The US Food and Drug Administration (FDA) has given 510(k) clearance to the PRO-LINK titanium stand-alone cervical spacer system (Life Spine) for spinal fusions.
PRO-LINK feature’s Life Spine’s OSSEO-LOC surface treatment, and has experienced great success since inception, a press release states. The company states that it is pleased to announce the 510(k) clearance, as it adds additional footprint sizes that enhance the ability to treat a wider variety of patient anatomies.
“The expanded footprint offering of PRO-LINK Titanium helps me address a larger patient population by accommodating smaller and female patient anatomy,” says Randall Dryer (Central Texas Spine Institute, Austin, USA).
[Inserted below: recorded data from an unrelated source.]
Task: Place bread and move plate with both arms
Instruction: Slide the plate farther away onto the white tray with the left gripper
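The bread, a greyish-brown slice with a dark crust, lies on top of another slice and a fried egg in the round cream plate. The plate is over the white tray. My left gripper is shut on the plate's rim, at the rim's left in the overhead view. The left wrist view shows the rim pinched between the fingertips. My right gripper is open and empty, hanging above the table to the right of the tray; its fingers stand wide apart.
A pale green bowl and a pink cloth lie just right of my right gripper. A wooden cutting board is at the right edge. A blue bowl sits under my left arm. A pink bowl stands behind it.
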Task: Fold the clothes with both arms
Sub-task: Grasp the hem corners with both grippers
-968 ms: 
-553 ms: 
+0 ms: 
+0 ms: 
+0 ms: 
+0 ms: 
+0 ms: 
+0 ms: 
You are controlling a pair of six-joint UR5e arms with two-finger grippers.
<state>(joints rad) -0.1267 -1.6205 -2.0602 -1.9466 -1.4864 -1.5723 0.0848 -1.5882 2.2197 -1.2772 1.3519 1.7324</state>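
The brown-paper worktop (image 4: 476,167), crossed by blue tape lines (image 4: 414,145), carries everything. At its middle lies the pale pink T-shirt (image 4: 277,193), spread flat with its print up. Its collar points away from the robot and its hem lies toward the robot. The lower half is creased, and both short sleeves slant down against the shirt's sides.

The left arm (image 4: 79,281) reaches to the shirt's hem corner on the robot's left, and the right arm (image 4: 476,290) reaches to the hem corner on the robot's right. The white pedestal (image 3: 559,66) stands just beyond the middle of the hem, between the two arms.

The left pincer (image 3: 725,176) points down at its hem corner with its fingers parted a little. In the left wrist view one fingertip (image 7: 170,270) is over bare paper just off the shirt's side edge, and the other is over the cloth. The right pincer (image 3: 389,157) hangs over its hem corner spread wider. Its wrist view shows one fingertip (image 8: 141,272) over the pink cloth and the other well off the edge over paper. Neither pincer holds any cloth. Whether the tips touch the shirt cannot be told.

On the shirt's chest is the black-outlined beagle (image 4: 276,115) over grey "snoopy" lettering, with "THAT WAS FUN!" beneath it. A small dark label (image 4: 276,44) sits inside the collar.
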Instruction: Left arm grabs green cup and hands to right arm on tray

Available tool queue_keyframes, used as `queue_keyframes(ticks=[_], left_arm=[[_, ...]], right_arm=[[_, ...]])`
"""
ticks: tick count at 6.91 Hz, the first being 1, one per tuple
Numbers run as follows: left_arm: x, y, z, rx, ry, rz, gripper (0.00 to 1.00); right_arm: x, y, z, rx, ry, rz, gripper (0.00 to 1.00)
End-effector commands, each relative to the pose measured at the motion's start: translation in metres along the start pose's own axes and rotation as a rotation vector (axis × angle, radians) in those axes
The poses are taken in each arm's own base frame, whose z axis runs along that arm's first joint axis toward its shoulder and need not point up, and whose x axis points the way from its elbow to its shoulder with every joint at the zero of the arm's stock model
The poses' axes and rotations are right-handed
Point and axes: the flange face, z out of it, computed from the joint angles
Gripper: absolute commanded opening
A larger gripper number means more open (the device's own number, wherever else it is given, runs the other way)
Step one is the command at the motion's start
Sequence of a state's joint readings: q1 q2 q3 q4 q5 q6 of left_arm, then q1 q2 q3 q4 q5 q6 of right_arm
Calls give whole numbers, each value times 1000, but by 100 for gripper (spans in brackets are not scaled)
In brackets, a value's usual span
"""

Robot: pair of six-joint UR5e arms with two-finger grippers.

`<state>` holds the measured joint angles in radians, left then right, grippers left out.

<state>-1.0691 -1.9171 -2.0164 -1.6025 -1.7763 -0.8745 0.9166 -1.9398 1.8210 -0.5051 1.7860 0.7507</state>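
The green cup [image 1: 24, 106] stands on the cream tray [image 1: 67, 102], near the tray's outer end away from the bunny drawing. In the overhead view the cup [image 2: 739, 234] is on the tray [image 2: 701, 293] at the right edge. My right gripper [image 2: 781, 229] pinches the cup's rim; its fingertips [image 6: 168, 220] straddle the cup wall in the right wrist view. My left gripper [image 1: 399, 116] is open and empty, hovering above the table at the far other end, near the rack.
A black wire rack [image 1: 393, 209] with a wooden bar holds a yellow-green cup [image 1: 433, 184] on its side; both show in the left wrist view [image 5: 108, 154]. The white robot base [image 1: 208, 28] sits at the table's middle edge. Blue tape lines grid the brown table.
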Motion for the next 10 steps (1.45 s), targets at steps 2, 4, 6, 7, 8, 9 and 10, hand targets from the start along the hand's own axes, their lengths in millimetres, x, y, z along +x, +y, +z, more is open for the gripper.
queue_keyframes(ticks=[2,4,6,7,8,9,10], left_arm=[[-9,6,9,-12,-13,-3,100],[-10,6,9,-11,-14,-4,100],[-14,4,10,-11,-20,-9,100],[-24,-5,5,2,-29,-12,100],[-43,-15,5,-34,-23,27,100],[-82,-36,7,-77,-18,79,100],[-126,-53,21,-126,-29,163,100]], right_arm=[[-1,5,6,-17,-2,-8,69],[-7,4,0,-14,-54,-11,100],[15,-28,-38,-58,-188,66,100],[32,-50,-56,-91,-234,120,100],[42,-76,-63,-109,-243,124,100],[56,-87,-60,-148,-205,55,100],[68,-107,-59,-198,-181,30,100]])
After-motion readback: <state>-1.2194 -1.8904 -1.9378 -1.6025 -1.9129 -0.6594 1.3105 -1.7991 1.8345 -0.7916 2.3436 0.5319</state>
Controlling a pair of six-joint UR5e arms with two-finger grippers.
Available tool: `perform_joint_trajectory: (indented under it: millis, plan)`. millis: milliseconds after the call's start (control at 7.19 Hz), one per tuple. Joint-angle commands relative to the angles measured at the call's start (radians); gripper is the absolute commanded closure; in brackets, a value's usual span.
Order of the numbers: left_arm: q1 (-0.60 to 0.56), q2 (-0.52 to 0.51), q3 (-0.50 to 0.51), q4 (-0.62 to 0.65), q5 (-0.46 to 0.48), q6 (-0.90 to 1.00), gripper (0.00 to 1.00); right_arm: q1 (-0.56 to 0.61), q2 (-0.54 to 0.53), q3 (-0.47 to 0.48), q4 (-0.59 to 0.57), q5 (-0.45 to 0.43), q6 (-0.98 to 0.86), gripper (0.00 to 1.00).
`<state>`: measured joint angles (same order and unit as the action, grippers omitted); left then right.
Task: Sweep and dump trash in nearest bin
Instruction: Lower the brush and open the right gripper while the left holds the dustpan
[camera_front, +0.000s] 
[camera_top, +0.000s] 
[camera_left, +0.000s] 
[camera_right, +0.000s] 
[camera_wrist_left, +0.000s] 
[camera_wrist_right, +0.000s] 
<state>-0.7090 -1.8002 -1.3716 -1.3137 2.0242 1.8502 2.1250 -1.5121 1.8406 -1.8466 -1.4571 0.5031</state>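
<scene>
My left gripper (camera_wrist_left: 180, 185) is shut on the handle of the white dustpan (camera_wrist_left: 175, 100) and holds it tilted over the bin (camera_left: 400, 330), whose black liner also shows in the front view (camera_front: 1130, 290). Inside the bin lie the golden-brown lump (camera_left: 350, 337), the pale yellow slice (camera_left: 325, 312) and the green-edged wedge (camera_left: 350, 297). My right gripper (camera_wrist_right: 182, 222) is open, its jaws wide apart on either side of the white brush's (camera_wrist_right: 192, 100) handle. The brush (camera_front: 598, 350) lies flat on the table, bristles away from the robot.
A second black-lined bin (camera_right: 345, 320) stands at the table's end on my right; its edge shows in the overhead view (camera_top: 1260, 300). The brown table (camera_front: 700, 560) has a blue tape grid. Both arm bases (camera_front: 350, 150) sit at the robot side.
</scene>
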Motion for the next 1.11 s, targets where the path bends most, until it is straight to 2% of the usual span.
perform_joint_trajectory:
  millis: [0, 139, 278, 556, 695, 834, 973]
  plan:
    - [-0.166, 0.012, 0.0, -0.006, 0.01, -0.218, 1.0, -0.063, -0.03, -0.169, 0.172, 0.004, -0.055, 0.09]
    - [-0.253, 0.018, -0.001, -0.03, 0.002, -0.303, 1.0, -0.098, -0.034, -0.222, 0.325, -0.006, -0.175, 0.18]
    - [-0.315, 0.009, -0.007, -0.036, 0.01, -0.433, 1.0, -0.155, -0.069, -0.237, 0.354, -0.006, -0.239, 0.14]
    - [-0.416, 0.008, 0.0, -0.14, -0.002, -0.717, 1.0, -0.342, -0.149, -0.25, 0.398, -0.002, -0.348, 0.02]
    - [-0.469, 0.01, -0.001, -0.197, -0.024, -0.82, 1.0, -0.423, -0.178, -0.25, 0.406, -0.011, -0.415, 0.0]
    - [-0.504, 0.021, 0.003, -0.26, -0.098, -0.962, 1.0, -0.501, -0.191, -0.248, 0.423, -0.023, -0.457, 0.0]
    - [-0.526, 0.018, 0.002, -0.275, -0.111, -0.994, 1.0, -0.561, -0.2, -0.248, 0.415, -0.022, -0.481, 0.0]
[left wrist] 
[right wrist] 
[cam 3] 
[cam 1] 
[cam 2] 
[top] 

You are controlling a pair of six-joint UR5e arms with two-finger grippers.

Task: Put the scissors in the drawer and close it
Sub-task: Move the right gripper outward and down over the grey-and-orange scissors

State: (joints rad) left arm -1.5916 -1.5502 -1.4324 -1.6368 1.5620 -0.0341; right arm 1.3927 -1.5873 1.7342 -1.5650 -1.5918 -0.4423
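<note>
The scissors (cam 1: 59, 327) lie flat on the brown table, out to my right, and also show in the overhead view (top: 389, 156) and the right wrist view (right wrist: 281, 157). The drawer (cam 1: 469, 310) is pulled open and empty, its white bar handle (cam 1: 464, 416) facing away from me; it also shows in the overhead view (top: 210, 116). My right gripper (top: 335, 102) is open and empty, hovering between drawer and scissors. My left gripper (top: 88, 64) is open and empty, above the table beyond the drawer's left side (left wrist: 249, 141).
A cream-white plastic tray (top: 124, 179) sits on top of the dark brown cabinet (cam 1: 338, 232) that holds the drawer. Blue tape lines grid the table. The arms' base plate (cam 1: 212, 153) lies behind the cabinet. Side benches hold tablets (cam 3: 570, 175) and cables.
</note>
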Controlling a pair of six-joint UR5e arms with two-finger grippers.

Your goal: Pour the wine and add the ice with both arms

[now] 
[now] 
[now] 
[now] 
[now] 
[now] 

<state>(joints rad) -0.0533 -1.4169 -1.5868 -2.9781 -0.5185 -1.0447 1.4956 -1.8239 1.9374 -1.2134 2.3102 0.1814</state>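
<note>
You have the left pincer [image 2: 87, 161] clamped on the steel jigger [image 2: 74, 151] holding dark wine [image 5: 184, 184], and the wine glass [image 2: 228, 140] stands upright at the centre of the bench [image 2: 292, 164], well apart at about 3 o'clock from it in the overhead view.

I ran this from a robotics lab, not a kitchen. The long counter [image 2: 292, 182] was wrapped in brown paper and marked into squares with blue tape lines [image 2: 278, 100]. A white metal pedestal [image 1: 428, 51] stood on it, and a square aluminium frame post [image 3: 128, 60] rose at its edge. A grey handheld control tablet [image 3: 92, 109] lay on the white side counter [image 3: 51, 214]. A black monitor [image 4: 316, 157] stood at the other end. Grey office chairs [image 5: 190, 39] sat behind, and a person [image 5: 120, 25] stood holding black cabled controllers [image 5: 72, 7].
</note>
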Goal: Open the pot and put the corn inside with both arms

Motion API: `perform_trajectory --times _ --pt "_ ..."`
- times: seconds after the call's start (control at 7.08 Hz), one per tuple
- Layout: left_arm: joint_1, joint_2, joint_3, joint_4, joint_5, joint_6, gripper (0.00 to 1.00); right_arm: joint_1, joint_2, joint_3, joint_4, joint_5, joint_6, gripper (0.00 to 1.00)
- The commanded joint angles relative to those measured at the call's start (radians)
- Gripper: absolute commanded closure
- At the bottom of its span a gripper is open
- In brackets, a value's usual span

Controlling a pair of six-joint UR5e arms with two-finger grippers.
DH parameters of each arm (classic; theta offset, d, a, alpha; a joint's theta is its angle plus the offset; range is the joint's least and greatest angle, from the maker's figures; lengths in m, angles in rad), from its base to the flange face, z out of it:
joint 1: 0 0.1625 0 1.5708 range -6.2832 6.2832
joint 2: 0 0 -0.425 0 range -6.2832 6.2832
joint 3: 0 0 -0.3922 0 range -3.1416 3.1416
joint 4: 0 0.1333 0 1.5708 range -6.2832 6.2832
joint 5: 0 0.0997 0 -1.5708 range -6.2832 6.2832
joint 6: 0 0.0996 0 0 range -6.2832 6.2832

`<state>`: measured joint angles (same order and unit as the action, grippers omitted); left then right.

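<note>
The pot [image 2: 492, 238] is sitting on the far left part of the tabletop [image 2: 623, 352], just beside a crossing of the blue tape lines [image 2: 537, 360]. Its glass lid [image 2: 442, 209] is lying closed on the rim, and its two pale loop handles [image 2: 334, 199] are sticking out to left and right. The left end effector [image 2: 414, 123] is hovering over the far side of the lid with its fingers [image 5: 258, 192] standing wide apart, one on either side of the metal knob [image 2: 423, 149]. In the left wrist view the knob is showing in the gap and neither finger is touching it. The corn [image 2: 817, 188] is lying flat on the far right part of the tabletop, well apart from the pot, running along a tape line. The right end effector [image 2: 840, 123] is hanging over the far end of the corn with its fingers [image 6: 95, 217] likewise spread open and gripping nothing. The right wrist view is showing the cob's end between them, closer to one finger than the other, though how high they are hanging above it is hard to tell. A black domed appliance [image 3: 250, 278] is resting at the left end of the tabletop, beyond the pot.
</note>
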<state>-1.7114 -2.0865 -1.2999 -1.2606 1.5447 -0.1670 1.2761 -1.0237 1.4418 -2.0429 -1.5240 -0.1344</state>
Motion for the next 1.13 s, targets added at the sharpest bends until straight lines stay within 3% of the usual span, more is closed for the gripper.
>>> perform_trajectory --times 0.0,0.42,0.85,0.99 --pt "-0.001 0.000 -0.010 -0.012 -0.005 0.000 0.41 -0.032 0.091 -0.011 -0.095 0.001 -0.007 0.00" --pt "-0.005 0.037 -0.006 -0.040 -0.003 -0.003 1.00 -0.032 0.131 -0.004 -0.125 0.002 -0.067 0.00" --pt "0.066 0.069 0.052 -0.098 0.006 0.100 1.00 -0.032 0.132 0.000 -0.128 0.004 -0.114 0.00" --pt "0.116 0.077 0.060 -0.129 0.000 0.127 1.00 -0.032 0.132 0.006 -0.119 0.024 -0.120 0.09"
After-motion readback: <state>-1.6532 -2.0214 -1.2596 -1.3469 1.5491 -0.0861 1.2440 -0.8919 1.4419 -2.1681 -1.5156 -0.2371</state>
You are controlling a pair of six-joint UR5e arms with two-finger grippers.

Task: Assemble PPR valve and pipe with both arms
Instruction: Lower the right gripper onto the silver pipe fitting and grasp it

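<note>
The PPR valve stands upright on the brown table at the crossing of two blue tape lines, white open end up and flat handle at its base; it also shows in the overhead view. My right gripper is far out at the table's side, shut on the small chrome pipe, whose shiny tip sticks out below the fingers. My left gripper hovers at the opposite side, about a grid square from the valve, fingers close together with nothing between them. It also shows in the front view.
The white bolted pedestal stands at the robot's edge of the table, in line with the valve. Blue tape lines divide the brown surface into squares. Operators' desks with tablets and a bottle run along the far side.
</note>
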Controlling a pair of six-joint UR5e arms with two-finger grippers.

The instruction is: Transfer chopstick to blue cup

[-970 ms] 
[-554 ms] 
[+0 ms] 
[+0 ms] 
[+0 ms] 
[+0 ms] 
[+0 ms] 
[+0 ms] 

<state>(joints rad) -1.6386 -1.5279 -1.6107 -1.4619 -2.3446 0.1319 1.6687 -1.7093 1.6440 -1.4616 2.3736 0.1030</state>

“We have experienced great success and recorded explosive growth rates with the system since inception. I’m excited to see further expansion of the cervical portfolio, especially the enhanced footprints with the PRO-LINK Titanium system,” says Mariusz Knap, vice president of market and business development (Life Spine).
The FDA granted 510(k) marketing clearance to the company’s PRO-LINK Titanium stand-alone cervical spacer system in September 2016, with the device’s use in initial clinical cases being announced later that same autumn.
“OSSEO-LOC is a proprietary surface treatment for titanium with 500-600 microns of porosity, which helps create an environment for potential bone growth,” explains Rich Mueller, chief operating officer (Life Spine), speaking in 2016 after the product’s market clearance was granted. “Due to the structural integrity of titanium, we were also able to include lateral graft windows for maximum bone graft volume and visibility.”